■ WHAT YOU WILL DO
Write out the records below word for word, please.

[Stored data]
****************************************

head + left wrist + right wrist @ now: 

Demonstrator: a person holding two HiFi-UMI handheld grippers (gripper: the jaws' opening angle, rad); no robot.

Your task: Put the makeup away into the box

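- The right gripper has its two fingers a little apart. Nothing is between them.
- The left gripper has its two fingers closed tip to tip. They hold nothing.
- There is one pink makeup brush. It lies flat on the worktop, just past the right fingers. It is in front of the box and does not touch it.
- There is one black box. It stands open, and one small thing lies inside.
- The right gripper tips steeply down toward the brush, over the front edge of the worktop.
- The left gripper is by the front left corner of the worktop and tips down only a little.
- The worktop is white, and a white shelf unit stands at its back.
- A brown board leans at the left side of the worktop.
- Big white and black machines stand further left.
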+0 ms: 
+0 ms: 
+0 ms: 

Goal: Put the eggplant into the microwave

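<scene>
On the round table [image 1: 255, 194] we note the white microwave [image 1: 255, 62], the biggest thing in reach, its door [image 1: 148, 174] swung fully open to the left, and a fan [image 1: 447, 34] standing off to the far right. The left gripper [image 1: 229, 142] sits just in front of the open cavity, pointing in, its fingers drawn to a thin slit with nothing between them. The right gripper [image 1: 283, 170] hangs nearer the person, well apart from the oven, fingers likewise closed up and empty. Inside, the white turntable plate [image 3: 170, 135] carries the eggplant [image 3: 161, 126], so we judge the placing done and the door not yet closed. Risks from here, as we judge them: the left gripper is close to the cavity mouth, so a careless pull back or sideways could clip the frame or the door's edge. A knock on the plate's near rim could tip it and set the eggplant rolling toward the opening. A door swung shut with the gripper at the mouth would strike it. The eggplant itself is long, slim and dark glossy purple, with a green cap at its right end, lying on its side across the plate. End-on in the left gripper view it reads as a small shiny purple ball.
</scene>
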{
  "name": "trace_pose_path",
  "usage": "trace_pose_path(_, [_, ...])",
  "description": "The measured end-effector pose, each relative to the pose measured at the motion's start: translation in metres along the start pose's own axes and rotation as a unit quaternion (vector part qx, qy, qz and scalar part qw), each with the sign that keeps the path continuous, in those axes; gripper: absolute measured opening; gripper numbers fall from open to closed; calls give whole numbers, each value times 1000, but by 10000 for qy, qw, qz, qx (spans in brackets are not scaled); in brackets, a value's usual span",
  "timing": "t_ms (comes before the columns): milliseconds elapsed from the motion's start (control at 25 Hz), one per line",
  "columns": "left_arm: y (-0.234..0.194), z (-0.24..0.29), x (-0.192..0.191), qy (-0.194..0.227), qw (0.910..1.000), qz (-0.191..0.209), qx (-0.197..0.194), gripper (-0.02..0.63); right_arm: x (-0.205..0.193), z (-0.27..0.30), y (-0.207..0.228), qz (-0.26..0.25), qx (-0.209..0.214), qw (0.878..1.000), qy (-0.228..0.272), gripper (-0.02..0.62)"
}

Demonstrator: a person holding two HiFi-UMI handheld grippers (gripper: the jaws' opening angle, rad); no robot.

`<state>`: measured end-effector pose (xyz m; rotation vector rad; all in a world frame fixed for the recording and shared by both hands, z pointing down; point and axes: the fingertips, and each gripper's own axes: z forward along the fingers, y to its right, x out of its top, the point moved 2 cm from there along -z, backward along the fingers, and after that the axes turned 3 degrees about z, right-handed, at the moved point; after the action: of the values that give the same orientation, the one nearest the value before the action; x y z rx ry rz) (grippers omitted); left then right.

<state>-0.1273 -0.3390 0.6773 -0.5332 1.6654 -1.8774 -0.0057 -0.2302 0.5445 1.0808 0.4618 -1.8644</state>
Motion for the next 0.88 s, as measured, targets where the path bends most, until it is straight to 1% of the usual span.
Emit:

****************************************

■ SOLUTION TO THIS EXERCISE
head + left wrist + right wrist @ now: 

Demonstrator: a person holding two HiFi-UMI handheld grippers (gripper: the jaws' opening angle, rad); no robot.

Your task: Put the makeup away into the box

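- The right gripper has its two fingers a little apart. Nothing is between them.
- The left gripper has its two fingers closed tip to tip. They hold nothing.
- There is one pink makeup brush. It lies flat on the worktop, just past the right fingers. It is in front of the box and does not touch it.
- There is one black box. It stands open, and one small thing lies inside.
- The right gripper tips steeply down toward the brush, over the front edge of the worktop.
- The left gripper is by the front left corner of the worktop and tips down only a little.
- The worktop is white, and a white shelf unit stands at its back.
- A brown board leans at the left side of the worktop.
- Big white and black machines stand further left.
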+0 ms: 
+0 ms: 
+0 ms: 

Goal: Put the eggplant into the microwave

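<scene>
On the round table [image 1: 255, 194] we note the white microwave [image 1: 255, 62], the biggest thing in reach, its door [image 1: 148, 174] swung fully open to the left, and a fan [image 1: 447, 34] standing off to the far right. The left gripper [image 1: 229, 142] sits just in front of the open cavity, pointing in, its fingers drawn to a thin slit with nothing between them. The right gripper [image 1: 283, 170] hangs nearer the person, well apart from the oven, fingers likewise closed up and empty. Inside, the white turntable plate [image 3: 170, 135] carries the eggplant [image 3: 161, 126], so we judge the placing done and the door not yet closed. Risks from here, as we judge them: the left gripper is close to the cavity mouth, so a careless pull back or sideways could clip the frame or the door's edge. A knock on the plate's near rim could tip it and set the eggplant rolling toward the opening. A door swung shut with the gripper at the mouth would strike it. The eggplant itself is long, slim and dark glossy purple, with a green cap at its right end, lying on its side across the plate. End-on in the left gripper view it reads as a small shiny purple ball.
</scene>
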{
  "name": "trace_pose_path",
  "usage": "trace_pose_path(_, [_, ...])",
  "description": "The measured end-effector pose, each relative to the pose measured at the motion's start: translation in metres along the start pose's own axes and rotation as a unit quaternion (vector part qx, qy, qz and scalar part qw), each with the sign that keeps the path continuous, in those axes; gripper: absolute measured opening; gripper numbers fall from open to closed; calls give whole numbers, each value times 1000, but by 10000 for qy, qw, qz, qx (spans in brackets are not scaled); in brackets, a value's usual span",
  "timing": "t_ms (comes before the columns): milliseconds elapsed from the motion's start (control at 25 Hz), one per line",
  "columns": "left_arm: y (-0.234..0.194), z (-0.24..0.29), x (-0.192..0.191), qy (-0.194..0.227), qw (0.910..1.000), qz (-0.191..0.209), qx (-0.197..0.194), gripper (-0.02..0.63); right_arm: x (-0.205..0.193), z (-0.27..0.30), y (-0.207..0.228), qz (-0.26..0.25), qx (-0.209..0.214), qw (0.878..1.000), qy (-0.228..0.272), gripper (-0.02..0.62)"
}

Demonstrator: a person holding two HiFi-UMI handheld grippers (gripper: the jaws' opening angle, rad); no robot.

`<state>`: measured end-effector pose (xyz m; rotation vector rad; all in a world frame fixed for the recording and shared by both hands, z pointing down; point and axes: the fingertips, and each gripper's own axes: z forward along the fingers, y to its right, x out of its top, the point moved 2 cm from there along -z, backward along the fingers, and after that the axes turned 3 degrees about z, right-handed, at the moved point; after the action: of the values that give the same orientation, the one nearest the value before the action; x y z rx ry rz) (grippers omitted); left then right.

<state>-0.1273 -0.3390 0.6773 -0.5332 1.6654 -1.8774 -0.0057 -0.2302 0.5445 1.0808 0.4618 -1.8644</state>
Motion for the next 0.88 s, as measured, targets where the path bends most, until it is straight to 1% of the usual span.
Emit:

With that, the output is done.